27. Stakeholder collaboration and stakeholder competition in value creation
Track_Signori_Rusconi_27
Organizer: Silvana Signori, silvana.signori@unibg.it | Gianfranco Rusconi
As outlined originally in Freeman (1984), stakeholder theory conceptualizes a firm as a vehicle with a primary purpose of serving interests and rights of different stakeholders.
As noted by Wood (2010:75), stakeholder literature has focused “on the firm rather than stakeholders” primarily for better understating management strategies to identify and manage stakeholders, gain their support, and balance their interests (see Laplume et al., 2008 for a literature review).
Acknowledged the central role of stakeholders in the creation of value, more recently stakeholder scholars have explored the process of value creation from a stakeholder-centred perspective, defining which value and utility stakeholders receive from a focal organization (Harrison et al., 2010; Harrison and Wicks, 2013), exploring how stakeholders attribute value to business activities (Lankoski et al., 2016), as well as, more generally, investigating whether stakeholders have obligations and responsibilities to the firm and its other stakeholders (e.g., Goodstein and Wicks, 2007; Fassin, 2012; Rusconi, 2019).

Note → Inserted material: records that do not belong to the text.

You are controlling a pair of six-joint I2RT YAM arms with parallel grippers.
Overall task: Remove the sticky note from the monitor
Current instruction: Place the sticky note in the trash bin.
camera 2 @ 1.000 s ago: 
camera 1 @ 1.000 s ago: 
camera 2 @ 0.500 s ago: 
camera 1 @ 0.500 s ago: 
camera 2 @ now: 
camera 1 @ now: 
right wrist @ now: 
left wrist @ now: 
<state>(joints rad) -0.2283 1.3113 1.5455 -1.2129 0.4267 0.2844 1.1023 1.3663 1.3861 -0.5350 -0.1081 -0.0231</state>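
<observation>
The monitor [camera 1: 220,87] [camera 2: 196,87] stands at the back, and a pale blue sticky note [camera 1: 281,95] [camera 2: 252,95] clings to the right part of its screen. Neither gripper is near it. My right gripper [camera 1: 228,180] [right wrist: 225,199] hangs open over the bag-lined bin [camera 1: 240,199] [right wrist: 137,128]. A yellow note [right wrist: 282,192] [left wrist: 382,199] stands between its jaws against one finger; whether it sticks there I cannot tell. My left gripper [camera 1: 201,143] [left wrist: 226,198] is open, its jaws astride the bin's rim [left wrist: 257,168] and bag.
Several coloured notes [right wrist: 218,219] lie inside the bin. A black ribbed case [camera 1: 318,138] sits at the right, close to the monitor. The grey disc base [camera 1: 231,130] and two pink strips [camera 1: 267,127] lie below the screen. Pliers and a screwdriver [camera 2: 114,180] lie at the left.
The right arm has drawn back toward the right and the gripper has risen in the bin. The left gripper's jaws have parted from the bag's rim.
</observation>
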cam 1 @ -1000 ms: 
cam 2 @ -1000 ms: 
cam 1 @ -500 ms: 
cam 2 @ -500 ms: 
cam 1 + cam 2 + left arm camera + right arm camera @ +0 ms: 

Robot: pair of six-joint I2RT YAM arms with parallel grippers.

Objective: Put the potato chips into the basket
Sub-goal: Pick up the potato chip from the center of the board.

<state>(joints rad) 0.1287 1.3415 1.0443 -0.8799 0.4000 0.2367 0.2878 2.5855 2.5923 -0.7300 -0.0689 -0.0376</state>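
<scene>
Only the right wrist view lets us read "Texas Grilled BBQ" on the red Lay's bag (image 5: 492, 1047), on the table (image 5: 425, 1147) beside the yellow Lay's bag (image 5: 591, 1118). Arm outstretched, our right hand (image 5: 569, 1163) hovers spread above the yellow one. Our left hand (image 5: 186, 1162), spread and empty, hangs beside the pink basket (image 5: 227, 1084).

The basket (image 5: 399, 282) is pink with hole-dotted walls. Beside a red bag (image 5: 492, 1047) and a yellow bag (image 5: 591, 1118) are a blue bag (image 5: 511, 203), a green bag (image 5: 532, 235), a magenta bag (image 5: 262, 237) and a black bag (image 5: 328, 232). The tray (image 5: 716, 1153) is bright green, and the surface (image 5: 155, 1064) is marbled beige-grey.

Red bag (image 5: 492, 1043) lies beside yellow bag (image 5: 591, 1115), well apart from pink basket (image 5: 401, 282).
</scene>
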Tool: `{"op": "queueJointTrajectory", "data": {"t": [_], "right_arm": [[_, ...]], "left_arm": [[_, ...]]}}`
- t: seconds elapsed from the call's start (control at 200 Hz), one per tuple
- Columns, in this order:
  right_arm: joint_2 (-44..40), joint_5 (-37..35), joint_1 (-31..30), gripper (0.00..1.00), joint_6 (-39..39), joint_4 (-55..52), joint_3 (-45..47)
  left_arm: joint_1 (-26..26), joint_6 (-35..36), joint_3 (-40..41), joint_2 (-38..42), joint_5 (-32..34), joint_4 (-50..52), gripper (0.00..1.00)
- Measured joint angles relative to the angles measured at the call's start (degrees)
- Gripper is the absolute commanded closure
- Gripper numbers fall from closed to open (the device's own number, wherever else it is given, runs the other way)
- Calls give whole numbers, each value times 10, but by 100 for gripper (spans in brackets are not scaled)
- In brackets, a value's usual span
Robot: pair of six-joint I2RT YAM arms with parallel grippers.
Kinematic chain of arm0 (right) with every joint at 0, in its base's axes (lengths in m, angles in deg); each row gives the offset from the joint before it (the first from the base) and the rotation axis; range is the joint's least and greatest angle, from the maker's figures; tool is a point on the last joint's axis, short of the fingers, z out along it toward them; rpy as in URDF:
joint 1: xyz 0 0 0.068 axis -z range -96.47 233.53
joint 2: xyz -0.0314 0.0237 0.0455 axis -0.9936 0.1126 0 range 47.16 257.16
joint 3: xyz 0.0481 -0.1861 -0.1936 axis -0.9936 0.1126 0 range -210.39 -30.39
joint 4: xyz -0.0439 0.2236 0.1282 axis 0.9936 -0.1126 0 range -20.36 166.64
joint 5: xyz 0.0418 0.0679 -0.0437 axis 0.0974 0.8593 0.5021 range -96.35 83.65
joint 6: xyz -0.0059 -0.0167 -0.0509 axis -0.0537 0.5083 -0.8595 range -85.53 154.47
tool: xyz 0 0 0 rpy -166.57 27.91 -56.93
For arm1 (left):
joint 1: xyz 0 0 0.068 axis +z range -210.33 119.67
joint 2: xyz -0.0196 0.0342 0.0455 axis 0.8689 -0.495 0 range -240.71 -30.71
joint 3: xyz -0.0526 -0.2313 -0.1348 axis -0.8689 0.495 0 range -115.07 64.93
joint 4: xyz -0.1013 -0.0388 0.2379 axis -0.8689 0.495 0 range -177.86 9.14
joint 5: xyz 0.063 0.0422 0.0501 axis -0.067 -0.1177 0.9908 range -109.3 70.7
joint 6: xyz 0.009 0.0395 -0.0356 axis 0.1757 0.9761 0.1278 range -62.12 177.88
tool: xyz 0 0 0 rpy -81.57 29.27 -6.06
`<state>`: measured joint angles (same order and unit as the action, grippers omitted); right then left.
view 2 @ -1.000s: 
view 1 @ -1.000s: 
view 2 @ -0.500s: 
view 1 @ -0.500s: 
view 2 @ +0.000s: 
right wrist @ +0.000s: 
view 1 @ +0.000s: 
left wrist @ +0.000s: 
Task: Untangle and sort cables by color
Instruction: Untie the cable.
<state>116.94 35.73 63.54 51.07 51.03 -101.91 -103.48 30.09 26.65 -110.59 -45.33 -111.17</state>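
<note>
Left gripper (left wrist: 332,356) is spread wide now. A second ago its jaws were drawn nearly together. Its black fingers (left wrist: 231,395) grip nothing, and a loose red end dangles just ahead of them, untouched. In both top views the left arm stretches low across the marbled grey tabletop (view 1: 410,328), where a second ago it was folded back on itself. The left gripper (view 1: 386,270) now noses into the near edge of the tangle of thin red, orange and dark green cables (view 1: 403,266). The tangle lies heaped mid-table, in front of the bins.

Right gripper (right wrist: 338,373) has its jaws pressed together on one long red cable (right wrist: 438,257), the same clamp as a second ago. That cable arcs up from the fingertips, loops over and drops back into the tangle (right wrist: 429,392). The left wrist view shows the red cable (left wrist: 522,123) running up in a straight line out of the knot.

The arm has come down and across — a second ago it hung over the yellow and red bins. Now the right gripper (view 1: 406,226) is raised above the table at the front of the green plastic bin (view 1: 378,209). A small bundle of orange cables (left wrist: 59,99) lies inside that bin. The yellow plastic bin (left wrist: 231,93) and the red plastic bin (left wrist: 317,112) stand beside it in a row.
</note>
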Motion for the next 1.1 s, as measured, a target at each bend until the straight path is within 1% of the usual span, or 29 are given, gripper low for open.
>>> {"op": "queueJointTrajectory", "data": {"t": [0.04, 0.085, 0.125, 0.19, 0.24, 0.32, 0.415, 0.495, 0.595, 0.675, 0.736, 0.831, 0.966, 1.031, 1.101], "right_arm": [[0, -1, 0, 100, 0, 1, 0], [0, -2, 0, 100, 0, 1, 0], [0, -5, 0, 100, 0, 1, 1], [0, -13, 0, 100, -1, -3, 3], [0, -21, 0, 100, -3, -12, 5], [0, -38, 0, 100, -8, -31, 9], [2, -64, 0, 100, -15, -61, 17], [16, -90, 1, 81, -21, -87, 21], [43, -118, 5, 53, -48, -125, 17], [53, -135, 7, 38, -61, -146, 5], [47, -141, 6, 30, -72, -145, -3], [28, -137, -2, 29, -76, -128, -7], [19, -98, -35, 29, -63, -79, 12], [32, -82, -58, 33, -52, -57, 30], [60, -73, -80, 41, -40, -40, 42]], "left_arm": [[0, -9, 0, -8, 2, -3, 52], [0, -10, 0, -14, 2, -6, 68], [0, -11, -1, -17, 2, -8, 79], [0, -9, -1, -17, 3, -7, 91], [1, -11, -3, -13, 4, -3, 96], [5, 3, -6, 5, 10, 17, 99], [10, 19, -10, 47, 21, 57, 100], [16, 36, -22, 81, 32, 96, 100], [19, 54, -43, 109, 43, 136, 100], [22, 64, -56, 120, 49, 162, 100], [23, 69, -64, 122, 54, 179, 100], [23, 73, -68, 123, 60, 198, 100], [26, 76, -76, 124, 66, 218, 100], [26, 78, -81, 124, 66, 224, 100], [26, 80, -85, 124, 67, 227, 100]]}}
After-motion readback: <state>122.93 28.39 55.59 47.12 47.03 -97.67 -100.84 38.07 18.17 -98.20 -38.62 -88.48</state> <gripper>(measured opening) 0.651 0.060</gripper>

However, little attention has been devoted to how stakeholders interact with other stakeholders and how these relationships affects value creation. Although stakeholder theory emphasizes the jointness of stakeholder interests and the need for all stakeholders to benefit over time through their cooperation (Freeman et al., 2010; Freeman, Wicks & Parmar, 2004), scholars recognize that “stakeholders do not always cooperate and their interests can conflict” (Harrison and Wicks, 2013: 117) and compete for the allocation of business resources.
Hence, to contribute to enhance stakeholder theories from a stakeholder-based view, this track welcome research that address questions regarding cooperation and conflict among stakeholders and their claims, as well as investigate how different stakeholder-stakeholder interactions can enhance (or undermine) the value creation process and contribute to corporate ethical (or unethical) practices and business excellence (or failure).